David looked at her from the array of electronic bits and half-constructed sensors he was working on to further refine the network in town. "I don't trust anyone else in those rooms," he said. "There could be a thousand kinds of sensitive information in there, and it's for our eyes only."

Grumbling, Faith stalked off to the archive hall, where each room's number was hung on its corresponding door. Room eight was on the left end. She unlocked the door with her com and let herself in, trying not to choke at the dust and the stuffy smell of neglected space.

"Oh, Jesus," she muttered. "This is going to take me all year."

Faith took a minute to get her bearings; near as she could tell, the files were in something like chronological order. She started to sort through the first stack, finding as she'd figured mostly patrol reports that were essentially useless now.

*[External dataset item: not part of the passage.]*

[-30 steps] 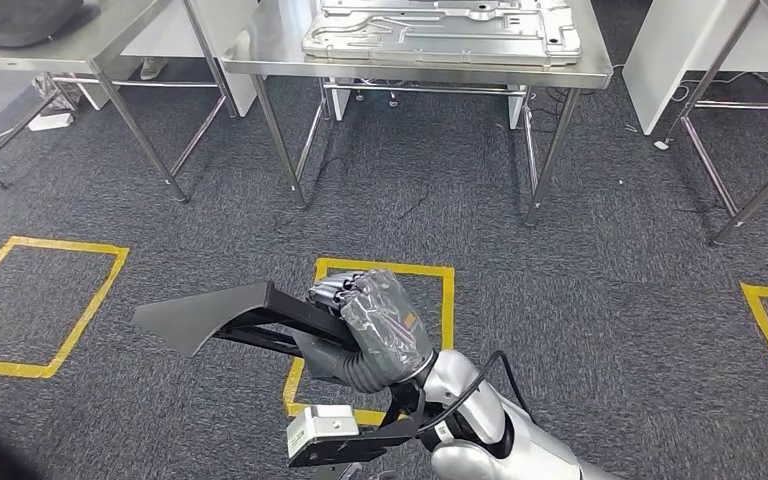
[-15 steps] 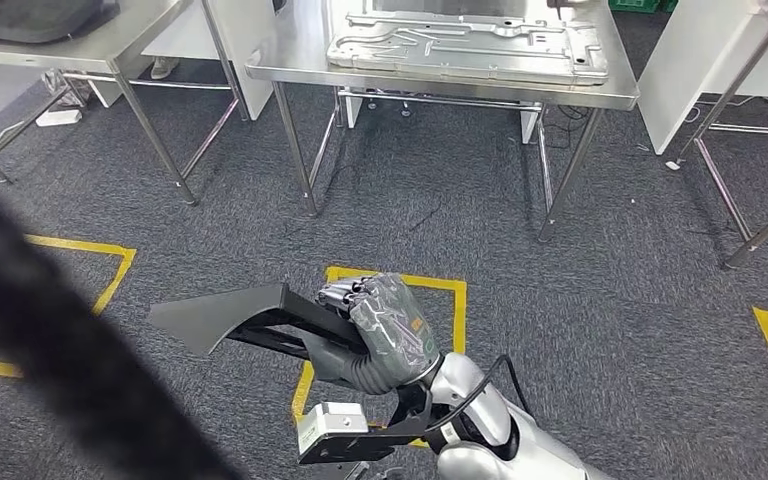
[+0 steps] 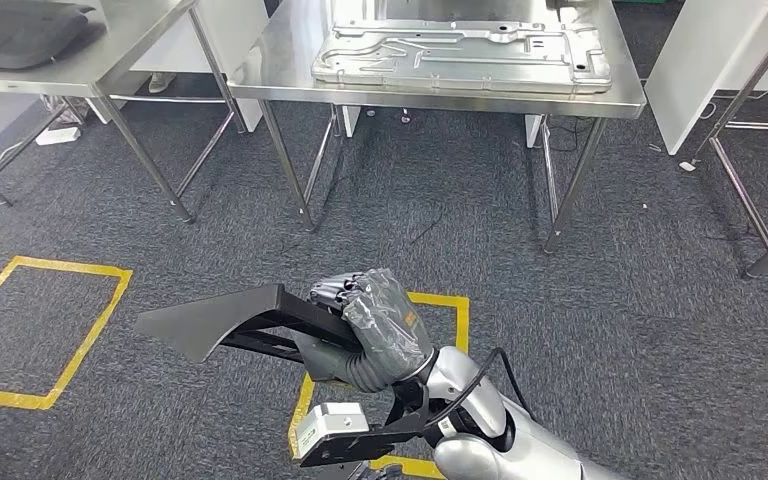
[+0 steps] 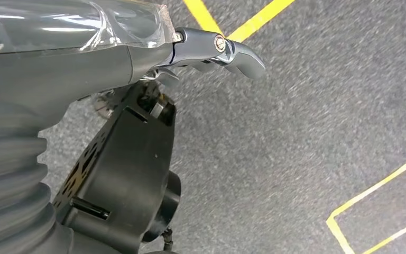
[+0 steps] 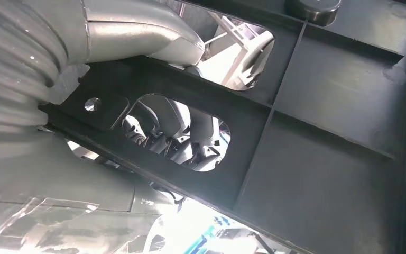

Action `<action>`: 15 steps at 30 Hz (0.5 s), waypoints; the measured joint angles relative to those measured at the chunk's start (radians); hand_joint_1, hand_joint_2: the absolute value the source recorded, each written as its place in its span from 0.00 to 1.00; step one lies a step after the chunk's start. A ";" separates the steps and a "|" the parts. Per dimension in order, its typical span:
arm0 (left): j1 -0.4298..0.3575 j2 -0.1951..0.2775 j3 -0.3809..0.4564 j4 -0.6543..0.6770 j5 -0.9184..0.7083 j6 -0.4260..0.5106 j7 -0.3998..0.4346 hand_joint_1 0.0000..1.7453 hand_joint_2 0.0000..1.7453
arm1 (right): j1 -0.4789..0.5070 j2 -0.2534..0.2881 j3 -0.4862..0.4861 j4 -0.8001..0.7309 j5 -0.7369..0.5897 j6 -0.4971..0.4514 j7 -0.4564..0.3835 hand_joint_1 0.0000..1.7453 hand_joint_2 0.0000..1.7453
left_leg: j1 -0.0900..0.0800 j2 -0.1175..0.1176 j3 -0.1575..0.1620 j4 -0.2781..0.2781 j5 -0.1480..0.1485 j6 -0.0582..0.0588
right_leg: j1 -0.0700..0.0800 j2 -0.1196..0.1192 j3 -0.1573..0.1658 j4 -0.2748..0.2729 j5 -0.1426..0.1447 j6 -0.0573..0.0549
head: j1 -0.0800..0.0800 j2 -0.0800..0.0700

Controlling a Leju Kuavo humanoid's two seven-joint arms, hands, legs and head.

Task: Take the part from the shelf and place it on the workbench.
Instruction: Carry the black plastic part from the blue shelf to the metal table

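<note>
My right hand (image 3: pixel 380 325) grips a flat black plastic part (image 3: pixel 210 320) at one end and holds it roughly level above the carpet, its wide end pointing to the left. In the right wrist view the part (image 5: pixel 322 174) is ribbed with cut-outs, and my fingers (image 5: pixel 174 127) show through one opening. The steel workbench (image 3: pixel 280 70) stands ahead at the top of the head view, carrying a large stamped metal plate (image 3: pixel 460 55). My left hand (image 4: pixel 84 53) hangs over the carpet with nothing in it, one finger (image 4: pixel 232 50) sticking out.
A second steel table (image 3: pixel 120 50) at the top left bears a dark grey moulded piece (image 3: pixel 20 30). White panels and more table legs (image 3: pixel 760 210) stand at the right. Yellow taped squares (image 3: pixel 20 330) mark the grey carpet, one under my arm.
The whole picture has shifted: the workbench now sits lower and nearer in view. A dark blur that crossed the left side half a second ago is gone. My right hand still holds the part.
</note>
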 joint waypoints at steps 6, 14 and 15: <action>0.008 0.005 0.003 0.000 0.009 -0.013 0.002 0.00 1.00 | -0.003 -0.001 -0.001 0.004 0.019 0.006 0.026 1.00 1.00 | -0.031 0.000 0.085 -0.216 0.207 0.060 | -0.004 0.004 0.086 0.000 -0.018 0.032 | 0.000 -0.003; 0.014 0.002 0.004 0.000 -0.010 -0.029 0.012 0.00 1.00 | 0.016 -0.015 -0.002 0.002 0.052 -0.004 0.039 1.00 1.00 | -0.024 -0.021 0.223 -0.239 0.107 0.071 | 0.000 0.003 -0.169 0.227 -0.136 0.047 | 0.000 -0.003; 0.015 0.003 0.004 0.000 -0.011 -0.031 0.012 0.00 1.00 | 0.019 -0.017 -0.002 0.002 0.054 -0.005 0.039 1.00 1.00 | -0.024 -0.023 0.244 -0.239 0.089 0.068 | 0.000 0.003 -0.176 0.177 -0.115 0.048 | 0.000 -0.003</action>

An hour later she was still going through them and her patience was wearing perilously thin. She tossed another handful of papers onto the stack on the floor; at least she'd have a box of them to incinerate later so that in that distant era when David had time to spare for archiving, he could skip over them.

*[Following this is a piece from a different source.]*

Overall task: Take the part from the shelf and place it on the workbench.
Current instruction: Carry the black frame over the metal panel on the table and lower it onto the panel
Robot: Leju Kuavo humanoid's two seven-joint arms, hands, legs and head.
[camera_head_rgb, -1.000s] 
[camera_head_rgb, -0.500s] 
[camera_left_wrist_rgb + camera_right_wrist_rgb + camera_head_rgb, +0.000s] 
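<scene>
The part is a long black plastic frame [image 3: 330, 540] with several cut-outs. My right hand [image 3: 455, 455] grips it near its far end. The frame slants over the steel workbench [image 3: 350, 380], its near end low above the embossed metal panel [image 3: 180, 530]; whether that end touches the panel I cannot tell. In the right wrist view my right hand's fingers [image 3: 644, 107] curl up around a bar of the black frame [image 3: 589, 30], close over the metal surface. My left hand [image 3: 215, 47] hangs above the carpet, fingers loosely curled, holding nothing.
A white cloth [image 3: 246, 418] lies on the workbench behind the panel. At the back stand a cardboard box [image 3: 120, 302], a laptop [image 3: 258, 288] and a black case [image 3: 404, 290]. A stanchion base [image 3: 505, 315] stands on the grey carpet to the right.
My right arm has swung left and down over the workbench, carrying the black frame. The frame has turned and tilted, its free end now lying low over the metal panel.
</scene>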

The entire Haven was full of people who could be doing this. Surely she had more important work to be going on with. She could have assigned a couple of green recruits to this and gone back to the city for another round of patrols. She didn't trust the peace any more than the Prime did, but he was using the momentary respite to tighten the network. She wanted to be out on the streets making sure the Shadow World knew who was in charge.